Quels sont les risques spécifiques à un investissement en FCPR ou en holding ?

Avant de vous engager, examinez attentivement l’ensemble des facteurs de risque. Ils sont présentés dans le DICI et sont décrits dans le règlement pour les FCPR.

  • Risque de perte en capital (risque de récupérer moins que le capital initialement investi) : En investissant dans un FCPR ou dans une holding, vous risquez de ne pas récupérer l’intégralité de votre capital (risque de perte partielle ou totale). En effet, les perspectives de développement des sociétés dans lesquelles le fonds ou la holding investit sont incertaines.
  • Risque d’illiquidité (en termes d’illiquidité des entreprises cibles) : Les entreprises cibles de capital investissement n’étant pas cotées sur un marché réglementé, leurs titres ne sont pas négociables et leur cession nécessite plusieurs mois, voire une année, en fonction de l’état du marché. La liquidité dépend de la capacité à céder rapidement ses actifs non cotés. Cette liquidité est notamment obtenue par la cession des titres à un autre professionnel du capital investissement ou par introduction en bourse.
  • Risque de requalification fiscaleEn tout état de cause, l’agrément ou le visa de l’AMF ne signifie pas que vous bénéficiez automatiquement des différents dispositifs fiscaux présentés par la société de gestion. L’éligibilité du produit au dispositif de réduction fiscale peut être remise en cause en cas de non-respect des règles d’investissement.  
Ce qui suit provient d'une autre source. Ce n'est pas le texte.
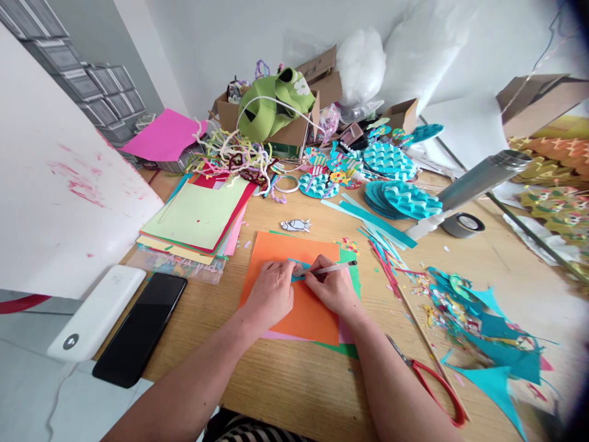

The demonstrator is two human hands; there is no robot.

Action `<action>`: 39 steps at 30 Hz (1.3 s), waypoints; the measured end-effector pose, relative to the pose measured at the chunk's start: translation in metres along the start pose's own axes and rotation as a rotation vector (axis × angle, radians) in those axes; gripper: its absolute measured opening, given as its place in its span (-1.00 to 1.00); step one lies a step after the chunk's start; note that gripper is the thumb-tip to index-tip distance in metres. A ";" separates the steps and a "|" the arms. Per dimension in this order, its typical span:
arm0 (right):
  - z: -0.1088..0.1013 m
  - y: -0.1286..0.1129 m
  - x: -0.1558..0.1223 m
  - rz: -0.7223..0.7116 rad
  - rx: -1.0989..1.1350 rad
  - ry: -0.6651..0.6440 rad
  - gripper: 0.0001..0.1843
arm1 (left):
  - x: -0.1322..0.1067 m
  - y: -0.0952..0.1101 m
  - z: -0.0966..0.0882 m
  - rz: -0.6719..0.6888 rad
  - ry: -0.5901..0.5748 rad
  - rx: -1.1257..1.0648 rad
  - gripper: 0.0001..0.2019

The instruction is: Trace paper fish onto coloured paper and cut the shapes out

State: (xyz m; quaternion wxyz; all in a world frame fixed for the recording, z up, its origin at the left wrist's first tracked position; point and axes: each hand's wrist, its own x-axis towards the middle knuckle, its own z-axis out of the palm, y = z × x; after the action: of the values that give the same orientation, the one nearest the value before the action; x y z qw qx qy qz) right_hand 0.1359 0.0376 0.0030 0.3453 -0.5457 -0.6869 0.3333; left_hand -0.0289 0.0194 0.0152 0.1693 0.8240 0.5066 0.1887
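My right hand [334,287] is closed around a pen [335,267] with a clear barrel, its tip down at a small blue paper piece [298,277]. My left hand [272,290] has its fingers bent together and presses that piece from the left side; the fingertips partly hide it. Beneath both hands lies an orange paper sheet [294,319], on top of green paper [350,261] and pink paper. Just beyond the orange sheet is a white fish cutout [296,225] with dark outlines.
Scissors [430,380] with red handles and a thin stick [426,344] lie right of my right arm, beside blue paper scraps [497,344]. Left are a stack of coloured paper [197,212], a black phone [142,328] and a white power bank [99,310]. A metal flask [483,181] stands back right.
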 end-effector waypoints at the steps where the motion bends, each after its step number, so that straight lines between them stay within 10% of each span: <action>1: 0.000 0.000 0.000 -0.002 0.000 0.001 -0.87 | 0.000 0.000 0.000 0.000 0.000 0.001 -0.60; 39: 0.000 0.001 0.002 0.091 -0.014 0.052 -0.85 | 0.001 0.002 -0.001 0.008 -0.013 0.017 -0.62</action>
State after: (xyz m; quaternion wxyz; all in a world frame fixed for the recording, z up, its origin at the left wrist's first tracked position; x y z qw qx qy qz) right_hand 0.1363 0.0403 0.0020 0.3438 -0.5871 -0.6546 0.3295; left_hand -0.0274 0.0192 0.0174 0.1649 0.8287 0.5038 0.1795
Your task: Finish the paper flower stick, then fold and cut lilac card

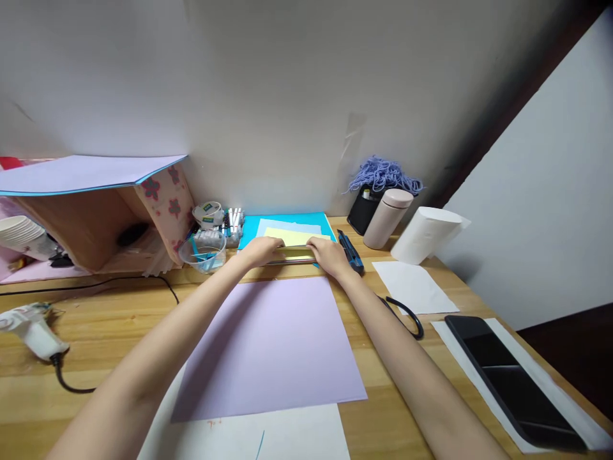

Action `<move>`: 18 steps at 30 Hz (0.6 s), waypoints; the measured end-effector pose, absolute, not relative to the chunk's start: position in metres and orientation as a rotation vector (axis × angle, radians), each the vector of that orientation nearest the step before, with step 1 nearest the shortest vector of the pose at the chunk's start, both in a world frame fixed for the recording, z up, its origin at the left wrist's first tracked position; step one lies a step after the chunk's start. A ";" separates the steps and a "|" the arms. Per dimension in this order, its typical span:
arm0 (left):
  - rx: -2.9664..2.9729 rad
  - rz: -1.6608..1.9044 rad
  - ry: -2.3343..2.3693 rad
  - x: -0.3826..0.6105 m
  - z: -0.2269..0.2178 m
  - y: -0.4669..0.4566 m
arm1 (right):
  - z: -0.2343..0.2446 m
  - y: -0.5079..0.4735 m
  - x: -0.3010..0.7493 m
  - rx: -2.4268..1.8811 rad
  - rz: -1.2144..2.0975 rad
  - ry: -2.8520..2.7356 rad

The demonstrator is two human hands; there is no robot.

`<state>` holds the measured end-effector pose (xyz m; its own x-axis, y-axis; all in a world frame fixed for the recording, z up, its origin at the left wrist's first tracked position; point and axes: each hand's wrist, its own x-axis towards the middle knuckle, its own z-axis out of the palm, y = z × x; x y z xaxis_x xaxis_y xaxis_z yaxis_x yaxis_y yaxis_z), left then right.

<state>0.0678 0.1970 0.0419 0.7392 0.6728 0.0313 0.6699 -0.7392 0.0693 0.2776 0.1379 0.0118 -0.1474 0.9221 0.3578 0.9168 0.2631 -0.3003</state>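
Observation:
My left hand (pixel 264 250) and my right hand (pixel 329 254) reach far forward, each closed on one end of a narrow, shiny, straight-edged strip (pixel 295 260) that looks like a metal ruler. The strip lies crosswise between the hands, with its ends hidden under the fingers. Just behind it, a yellow sheet (pixel 292 234) and a pale blue sheet rest on bright blue paper (pixel 287 221). Nearer to me, a large lilac sheet (pixel 282 345) covers part of a white sheet (pixel 306 434) with a blue line on it. A blue utility knife (pixel 350 252) lies right of my right hand.
At left are a glue gun (pixel 33 329), a cardboard box (pixel 165 211) with sheets on top, and a clear plastic tub (pixel 211 252). At right stand a pinkish bottle (pixel 387 218) and a paper roll (pixel 424 236). Black-handled scissors (pixel 414 326) and a phone (pixel 512 380) lie nearer.

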 end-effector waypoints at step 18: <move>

    Risque d’illiquidité des parts (ne pas pouvoir vendre ses parts avant l’échéance) : En tant qu’actionnaire de holding ou porteur de parts du fonds, vous ne bénéficiez pas d’un marché secondaire organisé. Ainsi, il est en pratique impossible d’obtenir le rachat avant la fin de la durée de vie du fonds ou de la holding.
  • Risque lié à la valorisation des titres en portefeuille : La valorisation des titres non cotés détenus par le fonds ou la holding est basée sur la valeur actuelle de ces titres. Ainsi, cette valorisation peut ne pas refléter le prix reçu en contrepartie d’une cession ultérieure desdits titres.

Quels sont les frais d’un investissement en fonds de capital investissement (FCPR) ?

Avant d’investir, renseignez-vous sur les frais qui vous seront facturés. Vous trouverez les principaux frais dans la liste ci-dessous.

  • La commission de souscription (« droits d’entrée ») rémunère l’acte de commercialisation. Généralement négociable, elle est payée lors de la souscription.
  • Les frais liés à la constitution (facturés lors de la création du fonds).
  • Les frais de fonctionnement et de gestion du fonds (prélevés au maximum annuellement). Ils représentent un pourcentage du montant de la souscription et sont prélevés directement sur ce montant.
  • Les frais de gestion indirects liés à l’investissement éventuel dans d’autres OPC.